Die Universität gab den Cyberangriff erstmals im Juni bekannt, nachdem er mehrere IT-Dienste unterbrochen hatte, darunter Internetzugang, Online-Systeme und interne Plattformen. Zu diesem Zeitpunkt erklärten Beamte, sie würden mit externen Cybersicherheitsspezialisten zusammenarbeiten, um das Ausmaß des Vorfalls zu ermitteln und die betroffenen Systeme wiederherzustellen.

Die Mount Royal University hat nun bestätigt, dass der Angreifer Daten von ihrem H-Laufwerk gestohlen hat, einem gemeinsamen Dateispeichersystem, das von Mitarbeitern und Studierenden genutzt wird. Die Ermittler stellten außerdem fest, dass die Originalkopien dieser Dateien während des Angriffs gelöscht wurden, was die Wiederherstellung deutlich erschwerte. Die Universität erklärte, dass die Arbeiten zur Wiederherstellung von Daten aus einem anderen Speichersystem, bekannt als J-Laufwerk, fortgesetzt werden, obwohl eine vollständige Wiederherstellung möglicherweise nicht möglich ist.

Die Universitätsverantwortlichen haben nicht bekannt gegeben, wie viele Personen betroffen sein könnten. Sie sagten, dass Personen, deren persönliche Daten offengelegt wurden, direkt kontaktiert werden, wenn die Ermittler die kompromittierten Daten identifizieren. Die forensische Untersuchung ist weiterhin aktiv, und die Institution warnte, dass die vollständige Auswirkung Wochen oder sogar Monate dauern könnte.

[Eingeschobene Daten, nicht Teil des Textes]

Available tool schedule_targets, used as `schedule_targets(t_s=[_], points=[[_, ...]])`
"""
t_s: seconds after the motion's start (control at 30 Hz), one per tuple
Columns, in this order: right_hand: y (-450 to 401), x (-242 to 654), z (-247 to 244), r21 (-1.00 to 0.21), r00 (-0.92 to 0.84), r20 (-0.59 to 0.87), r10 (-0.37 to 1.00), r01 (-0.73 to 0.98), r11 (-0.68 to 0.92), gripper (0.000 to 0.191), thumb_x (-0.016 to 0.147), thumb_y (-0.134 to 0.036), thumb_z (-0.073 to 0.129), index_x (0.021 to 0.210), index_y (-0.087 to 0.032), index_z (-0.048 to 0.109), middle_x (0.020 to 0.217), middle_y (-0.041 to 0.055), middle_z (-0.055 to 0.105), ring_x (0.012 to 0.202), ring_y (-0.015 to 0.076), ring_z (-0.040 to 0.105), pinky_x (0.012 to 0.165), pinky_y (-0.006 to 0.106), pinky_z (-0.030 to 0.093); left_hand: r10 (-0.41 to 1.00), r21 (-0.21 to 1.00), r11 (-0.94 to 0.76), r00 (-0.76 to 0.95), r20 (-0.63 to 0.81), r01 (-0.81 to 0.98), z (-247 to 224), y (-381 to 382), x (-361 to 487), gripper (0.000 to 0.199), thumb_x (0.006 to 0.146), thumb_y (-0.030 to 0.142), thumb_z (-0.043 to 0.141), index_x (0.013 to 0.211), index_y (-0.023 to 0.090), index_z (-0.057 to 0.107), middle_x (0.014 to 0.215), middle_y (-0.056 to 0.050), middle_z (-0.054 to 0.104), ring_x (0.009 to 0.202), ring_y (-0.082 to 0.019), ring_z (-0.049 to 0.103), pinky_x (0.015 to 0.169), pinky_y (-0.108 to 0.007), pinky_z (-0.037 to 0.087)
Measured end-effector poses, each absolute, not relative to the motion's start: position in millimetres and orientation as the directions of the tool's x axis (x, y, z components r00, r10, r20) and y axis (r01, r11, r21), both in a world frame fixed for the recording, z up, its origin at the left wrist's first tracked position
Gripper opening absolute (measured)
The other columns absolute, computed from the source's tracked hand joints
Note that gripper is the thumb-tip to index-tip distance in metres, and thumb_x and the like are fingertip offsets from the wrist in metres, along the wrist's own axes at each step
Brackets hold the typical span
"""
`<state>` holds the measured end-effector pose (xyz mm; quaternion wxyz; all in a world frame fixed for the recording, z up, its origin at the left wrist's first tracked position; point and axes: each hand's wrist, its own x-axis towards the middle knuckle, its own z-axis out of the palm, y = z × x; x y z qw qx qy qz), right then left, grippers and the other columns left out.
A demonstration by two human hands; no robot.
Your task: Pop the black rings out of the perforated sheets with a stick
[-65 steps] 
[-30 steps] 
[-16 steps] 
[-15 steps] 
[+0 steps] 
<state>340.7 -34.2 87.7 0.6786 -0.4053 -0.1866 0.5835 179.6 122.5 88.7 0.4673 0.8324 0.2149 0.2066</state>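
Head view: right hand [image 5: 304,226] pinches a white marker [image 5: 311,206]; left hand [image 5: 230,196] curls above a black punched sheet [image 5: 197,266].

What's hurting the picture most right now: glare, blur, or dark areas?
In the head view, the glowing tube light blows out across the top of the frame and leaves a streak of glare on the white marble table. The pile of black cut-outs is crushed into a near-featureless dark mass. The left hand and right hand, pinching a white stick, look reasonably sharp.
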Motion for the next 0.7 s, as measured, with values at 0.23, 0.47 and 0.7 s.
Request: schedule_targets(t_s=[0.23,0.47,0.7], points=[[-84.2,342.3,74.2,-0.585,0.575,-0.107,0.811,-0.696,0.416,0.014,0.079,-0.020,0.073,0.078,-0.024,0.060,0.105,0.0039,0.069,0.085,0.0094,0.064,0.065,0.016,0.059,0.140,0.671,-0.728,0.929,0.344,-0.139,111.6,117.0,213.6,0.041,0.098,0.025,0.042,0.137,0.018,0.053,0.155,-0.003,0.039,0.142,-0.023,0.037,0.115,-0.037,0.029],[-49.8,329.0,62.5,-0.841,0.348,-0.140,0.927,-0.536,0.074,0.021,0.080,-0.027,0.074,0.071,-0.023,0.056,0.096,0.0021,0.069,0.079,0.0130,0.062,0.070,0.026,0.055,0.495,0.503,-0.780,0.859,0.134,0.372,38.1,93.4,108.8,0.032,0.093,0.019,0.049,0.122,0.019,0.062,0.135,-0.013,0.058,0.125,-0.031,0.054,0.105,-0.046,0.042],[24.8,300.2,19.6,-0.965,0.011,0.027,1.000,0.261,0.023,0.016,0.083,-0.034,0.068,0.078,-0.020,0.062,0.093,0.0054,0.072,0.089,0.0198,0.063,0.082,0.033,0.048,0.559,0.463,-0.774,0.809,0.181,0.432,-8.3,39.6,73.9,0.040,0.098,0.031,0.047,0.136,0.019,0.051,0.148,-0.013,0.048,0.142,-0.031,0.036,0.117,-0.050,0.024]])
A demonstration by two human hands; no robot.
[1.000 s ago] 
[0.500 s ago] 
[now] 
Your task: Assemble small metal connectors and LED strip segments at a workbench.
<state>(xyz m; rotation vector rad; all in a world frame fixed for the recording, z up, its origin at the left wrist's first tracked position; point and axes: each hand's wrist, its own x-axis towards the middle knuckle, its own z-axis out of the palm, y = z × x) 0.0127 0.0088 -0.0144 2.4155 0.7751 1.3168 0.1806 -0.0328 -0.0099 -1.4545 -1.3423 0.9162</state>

Die Ransomware-Gruppe Interlock hat die Verantwortung für den Angriff übernommen und die Universität auf ihrer Leak-Website gelistet. Laut der Bande wurde etwa 470 GB Daten gestohlen, bevor sie die Systeme verschlüsselte. Die Kriminellen haben damit gedroht, die Informationen zu veröffentlichen, falls ihre Forderungen nicht erfüllt werden, obwohl die Mount Royal University das angebliche Datenvolumen nicht bestätigt hat.

Im Rahmen ihrer Reaktion erklärte die Universität, dass sie zwei Jahre lang Kreditüberwachung und Identitätsdiebstahlschutz für alle aktuellen Mitarbeiter und alle, die in den letzten fünf Jahren an der Institution gearbeitet haben, anbieten wird. Weitere Benachrichtigungen werden per E-Mail und traditioneller Post verschickt, während die Untersuchung voranschreitet.

Die Mount Royal University hat nicht offengelegt, wie die Angreifer ursprünglich Zugang zu ihrem Netzwerk erhielten. Beamte sagten, sie arbeiten weiterhin mit Experten für digitale Forensik zusammen, um die Eindringlingsmethode zu ermitteln, das Ausmaß der Beeinträchtigung einzuschätzen und die Sicherheitsmaßnahmen zu verstärken, bevor die betroffenen Systeme vollständig wiederhergestellt werden.